Foi dito que todas as famílias estavam reunidas em suas casas, mas conforme se acalmava o temporal, foi necessário que alguns deixassem suas residências para obter alimentos. Cada família decidiu que um ou dois de seus membros fossem até os mercados. Alguns destes decidiram reabrir suas portas, outros, que não o fizeram, foram saqueados. No entanto, melhor seria que os desgraçados que saíram às ruas houvessem permanecido em casa... Tais pessoas cumpriram com sua incumbência, trouxeram os alimentos, porém, passadas duas ou três horas após seu retorno, principiaram elas a ouvir os trovões de uma forma extraordinária, como se fossem explosões abomináveis, quando na verdade eram sons normais e inofensivos.
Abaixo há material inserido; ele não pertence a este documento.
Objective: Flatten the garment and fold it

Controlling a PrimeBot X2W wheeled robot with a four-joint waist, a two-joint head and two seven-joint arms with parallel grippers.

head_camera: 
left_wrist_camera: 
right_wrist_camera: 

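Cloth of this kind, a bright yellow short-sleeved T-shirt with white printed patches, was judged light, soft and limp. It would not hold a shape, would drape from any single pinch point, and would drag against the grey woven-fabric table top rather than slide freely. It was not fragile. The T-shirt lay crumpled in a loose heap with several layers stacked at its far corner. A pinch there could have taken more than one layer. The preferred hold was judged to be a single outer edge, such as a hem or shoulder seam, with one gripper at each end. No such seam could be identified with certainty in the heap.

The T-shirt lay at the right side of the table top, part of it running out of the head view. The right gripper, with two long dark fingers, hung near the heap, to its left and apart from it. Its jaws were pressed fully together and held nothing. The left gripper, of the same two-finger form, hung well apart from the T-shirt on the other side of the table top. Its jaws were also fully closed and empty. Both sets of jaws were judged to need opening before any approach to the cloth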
Isso ocorreu com todos os que saíram às ruas, sem a mínima exceção. Seus familiares não conseguiam entender o que estaria acontecendo, posto que para eles os trovões pareciam soar distantes. Contudo, as vítimas berravam devido à dor nos ouvidos, tamanha era para elas a intensidade anômala dos sons, gritando que seus tímpanos iriam estourar... O que de fato aconteceu. E ao arrebentarem, a dor nos ouvidos se intensificou em paroxismos, os infelizes berravam e blasfemavam em insuportável desespero, até que seus ouvidos explodiram em torrentes de sangue, numa trágica e brutal visão contemplada pela estúpida impotência de seus familiares.
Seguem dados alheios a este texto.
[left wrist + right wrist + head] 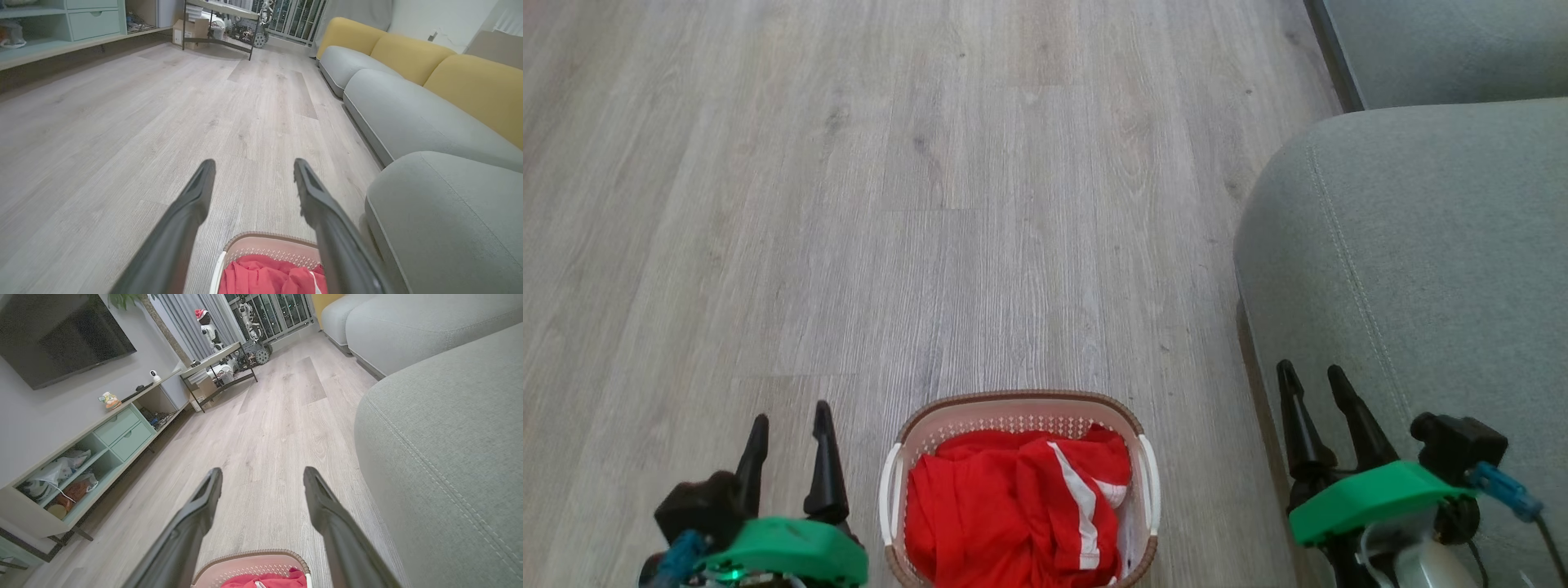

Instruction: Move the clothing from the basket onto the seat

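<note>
Presently catalogued, item by item. Clothing (1005, 506): red mesh garments with a white stripe, heaped inside the basket (1021, 398) nearly to its rim; none is lifted out, so the task reads as not yet begun. Basket: cream, perforated, with a brown woven-look rim and a white handle at each side. It stands on the floor (849, 204) directly before the robot and between its two arms, which puts the load within reach of either. Seat (1421, 245): grey-green cushion with a stitched seam, on the robot's right. Its rounded corner is near the basket but apart from it, with a strip of floor between. It is bare of clothing where visible and appears to stand higher than the basket, so a transfer would likely call for a lift up and across to the right. Left end effector (791, 416): fingers spread apart, holding nothing, poised left of the basket with tips pointing forward over the floor. Right end effector (1312, 374): likewise spread and empty, set right of the basket, over the seat's edge; judged the better placed for the drop, being on the seat's side. Risk noted: loose mesh may snag on the rim or trail.
</note>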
Entretanto, o horror não se estancou nesse ponto. As vítimas, já com seus ouvidos destruídos e obviamente surdas, sentiram que a dor iniciara a reduzir-se, o que não significou consolo no estado em que se encontravam. Até porque algo pior estaria por vir. Instantes depois, um outro fenômeno monstruoso veio a afetar os desafortunados que caminharam sobre aquela negra, funesta, maldita atmosfera da tempestade infindável. Que maldição carregavam aqueles ares insanos? Que espécie de desgraça recaiu sobre aqueles miseráveis? Sim, porque seus olhos passaram a sofrer de uma terrível sensibilidade à luz dos relâmpagos, que em verdade eram relâmpagos de luminosidade completamente normal. No entanto, para as vítimas, constituíam aqueles raios em uma luz infernal, um brilho diabólico que cegava seus olhos. Cada relâmpago que se alastrava pelos céus causava um choque demoníaco nos olhos dos infelizes, ocasionando uma dor ainda mais dilacerante que a dos ouvidos. Aquelas pessoas urravam e choravam alucinadas, impossível não sentir o coração profundamente tocado por tão pungente cena. E sucedeu o esperado. Seus olhos, não suportando aquela luz absurda e a dor suprema, congestionaram-se de sangue até explodirem em um horripilante espetáculo infernal.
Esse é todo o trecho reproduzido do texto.